* Problem to work on: Write the listing out again in full. Every character must match.

* Collected data:

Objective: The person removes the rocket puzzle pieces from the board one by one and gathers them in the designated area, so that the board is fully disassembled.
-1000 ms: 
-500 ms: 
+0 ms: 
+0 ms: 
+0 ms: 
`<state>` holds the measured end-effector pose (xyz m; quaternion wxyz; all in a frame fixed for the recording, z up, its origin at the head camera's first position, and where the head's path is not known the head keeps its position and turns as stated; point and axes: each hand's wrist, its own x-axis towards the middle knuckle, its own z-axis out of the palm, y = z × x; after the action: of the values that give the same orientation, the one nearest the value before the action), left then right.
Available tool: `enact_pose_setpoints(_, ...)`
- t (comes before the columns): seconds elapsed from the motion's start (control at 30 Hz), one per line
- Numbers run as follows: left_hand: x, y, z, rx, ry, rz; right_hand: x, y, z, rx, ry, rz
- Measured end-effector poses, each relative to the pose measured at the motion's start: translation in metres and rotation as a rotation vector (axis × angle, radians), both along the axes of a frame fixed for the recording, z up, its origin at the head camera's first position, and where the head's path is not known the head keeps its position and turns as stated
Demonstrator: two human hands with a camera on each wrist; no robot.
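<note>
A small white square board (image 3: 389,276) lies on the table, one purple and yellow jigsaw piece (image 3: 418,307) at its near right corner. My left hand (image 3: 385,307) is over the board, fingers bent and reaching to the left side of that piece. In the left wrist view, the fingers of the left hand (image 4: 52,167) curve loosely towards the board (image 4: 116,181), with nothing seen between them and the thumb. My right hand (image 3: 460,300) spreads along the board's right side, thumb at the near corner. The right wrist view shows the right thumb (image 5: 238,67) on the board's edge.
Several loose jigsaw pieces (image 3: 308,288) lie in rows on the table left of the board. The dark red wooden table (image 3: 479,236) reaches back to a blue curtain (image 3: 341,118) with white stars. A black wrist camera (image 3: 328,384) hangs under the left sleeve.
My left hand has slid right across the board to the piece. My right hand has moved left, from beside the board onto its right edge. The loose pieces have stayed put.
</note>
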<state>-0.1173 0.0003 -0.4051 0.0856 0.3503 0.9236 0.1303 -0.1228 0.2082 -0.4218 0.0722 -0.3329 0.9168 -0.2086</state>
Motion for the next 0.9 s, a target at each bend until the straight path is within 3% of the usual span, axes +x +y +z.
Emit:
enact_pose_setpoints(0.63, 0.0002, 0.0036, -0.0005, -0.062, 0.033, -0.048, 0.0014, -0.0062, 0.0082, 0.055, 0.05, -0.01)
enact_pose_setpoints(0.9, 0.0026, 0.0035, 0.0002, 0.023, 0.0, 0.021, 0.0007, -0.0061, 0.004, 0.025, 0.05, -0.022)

* Response for this exercise:
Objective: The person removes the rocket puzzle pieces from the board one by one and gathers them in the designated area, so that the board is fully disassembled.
-1000 ms: 
-500 ms: 
+0 ms: 
+0 ms: 
+0 ms: 
`<state>` holds the measured end-effector pose (xyz m; quaternion wxyz; all in a frame fixed for the recording, z up, its origin at the head camera's first position, and where the head's path is not known the head keeps its position and turns as stated; point and axes: each hand's wrist, its own x-axis towards the middle knuckle, its own z-axis out of the palm, y = z × x; after the action: of the values that give the same orientation, the one nearest the value before the action), left then right.
Available tool: `enact_pose_setpoints(_, ...)`
- t (comes before the columns): seconds elapsed from the motion's start (control at 30 Hz), one per line
- Numbers run as follows: left_hand: x, y, z, rx, ry, rz; right_hand: x, y, z, rx, ry, rz
- Measured end-effector poses, each relative to the pose measured at the motion's start: translation in metres and rotation as a rotation vector (axis × angle, radians), both along the axes of a frame fixed for the recording, z up, its origin at the head camera's first position, and where the head's path is not known the head keeps its position and turns as stated
Demonstrator: two human hands with a camera on each wrist; no robot.
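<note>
A small white square board (image 3: 389,276) lies on the table, one purple and yellow jigsaw piece (image 3: 418,307) at its near right corner. My left hand (image 3: 385,307) is over the board, fingers bent and reaching to the left side of that piece. In the left wrist view, the fingers of the left hand (image 4: 52,167) curve loosely towards the board (image 4: 116,181), with nothing seen between them and the thumb. My right hand (image 3: 460,300) spreads along the board's right side, thumb at the near corner. The right wrist view shows the right thumb (image 5: 238,67) on the board's edge.
Several loose jigsaw pieces (image 3: 308,288) lie in rows on the table left of the board. The dark red wooden table (image 3: 479,236) reaches back to a blue curtain (image 3: 341,118) with white stars. A black wrist camera (image 3: 328,384) hangs under the left sleeve.
My left hand has slid right across the board to the piece. My right hand has moved left, from beside the board onto its right edge. The loose pieces have stayed put.
</note>
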<state>-0.1173 0.0003 -0.4051 0.0856 0.3503 0.9236 0.1303 -0.1228 0.2082 -0.4218 0.0722 -0.3329 0.9168 -0.2086</state>
Motion for the next 0.9 s, a target at each bend until the straight path is within 3% of the usual span, axes +x +y +z.
Emit:
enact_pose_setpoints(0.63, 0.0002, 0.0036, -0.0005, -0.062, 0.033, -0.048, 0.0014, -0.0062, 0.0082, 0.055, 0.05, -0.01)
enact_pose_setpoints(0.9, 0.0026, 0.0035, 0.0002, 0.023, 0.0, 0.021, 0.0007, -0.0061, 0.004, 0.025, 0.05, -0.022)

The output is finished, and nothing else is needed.